来年5月までに予定される総選挙を控え、五つ星運動は大半の世論調査で支持率首位。最近は型破りなポピュリスト政党というイメージを払しょくし、政権を任せられる政党としての信頼感を醸成することに努めている。

ディ・マイオ氏(31歳)は23日、五つ星運動の創始者であるペッペ・グリッロ氏(69歳)から党首に指名された。ディ・マイオ氏は同党が極右でも極左でもない常識的な考え方に立っていると説明。公的な投資銀行の設立といった同党の提案の多くは、欧州北部の主流政党の成功例に倣って採用したものだと述べた。

ディ・マイオ氏はまた、来年の選挙に勝った暁には、イタリアが景気刺激のための投資を増やせるよう、欧州連合(EU)と財政規則の変更を交渉すると表明。ただ、国内総生産(GDP)の132%弱に膨らんだ公的債務を減らすため、無駄な支出を削減する方針も示した。

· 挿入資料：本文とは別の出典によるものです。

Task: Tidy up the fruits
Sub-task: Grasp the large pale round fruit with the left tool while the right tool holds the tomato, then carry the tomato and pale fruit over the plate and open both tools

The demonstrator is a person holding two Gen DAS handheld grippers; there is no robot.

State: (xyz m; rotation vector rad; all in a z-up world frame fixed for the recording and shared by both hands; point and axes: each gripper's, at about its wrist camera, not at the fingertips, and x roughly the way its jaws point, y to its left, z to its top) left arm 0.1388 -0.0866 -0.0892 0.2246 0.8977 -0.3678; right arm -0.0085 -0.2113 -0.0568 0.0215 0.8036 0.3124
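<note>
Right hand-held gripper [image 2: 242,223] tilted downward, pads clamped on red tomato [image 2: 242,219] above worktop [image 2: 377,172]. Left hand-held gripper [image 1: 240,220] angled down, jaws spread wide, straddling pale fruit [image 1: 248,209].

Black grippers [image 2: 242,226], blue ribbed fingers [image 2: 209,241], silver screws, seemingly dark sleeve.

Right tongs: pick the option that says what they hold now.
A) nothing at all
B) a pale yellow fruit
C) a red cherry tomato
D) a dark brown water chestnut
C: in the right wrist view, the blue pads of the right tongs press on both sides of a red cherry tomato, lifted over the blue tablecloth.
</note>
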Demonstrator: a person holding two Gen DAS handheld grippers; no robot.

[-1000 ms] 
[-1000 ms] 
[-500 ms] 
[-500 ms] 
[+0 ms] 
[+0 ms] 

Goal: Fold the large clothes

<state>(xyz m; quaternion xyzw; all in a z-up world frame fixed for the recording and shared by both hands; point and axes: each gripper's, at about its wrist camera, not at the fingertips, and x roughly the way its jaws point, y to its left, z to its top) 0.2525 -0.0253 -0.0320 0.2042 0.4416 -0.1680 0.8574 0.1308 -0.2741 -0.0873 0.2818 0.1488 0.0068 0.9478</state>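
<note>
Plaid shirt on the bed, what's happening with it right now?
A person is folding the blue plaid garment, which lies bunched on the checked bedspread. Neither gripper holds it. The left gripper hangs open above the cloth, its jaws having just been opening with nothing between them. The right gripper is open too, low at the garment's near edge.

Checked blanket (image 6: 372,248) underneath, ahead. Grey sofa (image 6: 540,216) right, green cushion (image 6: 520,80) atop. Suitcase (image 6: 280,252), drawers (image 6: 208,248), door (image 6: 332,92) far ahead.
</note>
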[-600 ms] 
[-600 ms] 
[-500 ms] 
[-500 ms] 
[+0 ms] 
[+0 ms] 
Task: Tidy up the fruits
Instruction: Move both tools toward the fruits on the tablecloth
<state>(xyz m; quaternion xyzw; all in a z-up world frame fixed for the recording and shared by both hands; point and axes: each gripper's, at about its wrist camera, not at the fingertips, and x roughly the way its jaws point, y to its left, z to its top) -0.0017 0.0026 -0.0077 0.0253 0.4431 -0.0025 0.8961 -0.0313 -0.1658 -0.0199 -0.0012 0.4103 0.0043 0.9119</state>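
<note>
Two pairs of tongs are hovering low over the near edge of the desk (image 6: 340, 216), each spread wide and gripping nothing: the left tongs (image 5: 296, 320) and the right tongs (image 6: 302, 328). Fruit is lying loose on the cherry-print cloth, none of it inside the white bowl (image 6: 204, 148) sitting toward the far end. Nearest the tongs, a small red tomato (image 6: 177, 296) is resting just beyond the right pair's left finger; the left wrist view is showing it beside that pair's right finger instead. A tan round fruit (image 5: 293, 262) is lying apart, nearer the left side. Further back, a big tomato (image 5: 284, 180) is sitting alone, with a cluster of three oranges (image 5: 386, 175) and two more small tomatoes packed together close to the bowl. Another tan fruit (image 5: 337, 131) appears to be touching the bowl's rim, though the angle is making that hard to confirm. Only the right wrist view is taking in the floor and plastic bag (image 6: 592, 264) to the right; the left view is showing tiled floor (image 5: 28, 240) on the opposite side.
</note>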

政策の優先課題を3つ挙げてほしいとの質問に対しては、貧困層のためのベーシックインカムの導入、無駄な支出の削減、直接民主主義の制度拡大と答えた。

貧しいイタリア南部出身で、5年前に26歳で議会入りしたディ・マイオ氏は、首相に就くには未熟との指摘もある。同氏は「私は若者の6割が失業している地域の出身だ。私の出自をあざ笑う人々は、自力で未来を創り出そうと頑張っている何千人もの若いイタリア人を、あざ笑っているのだ」と反論した。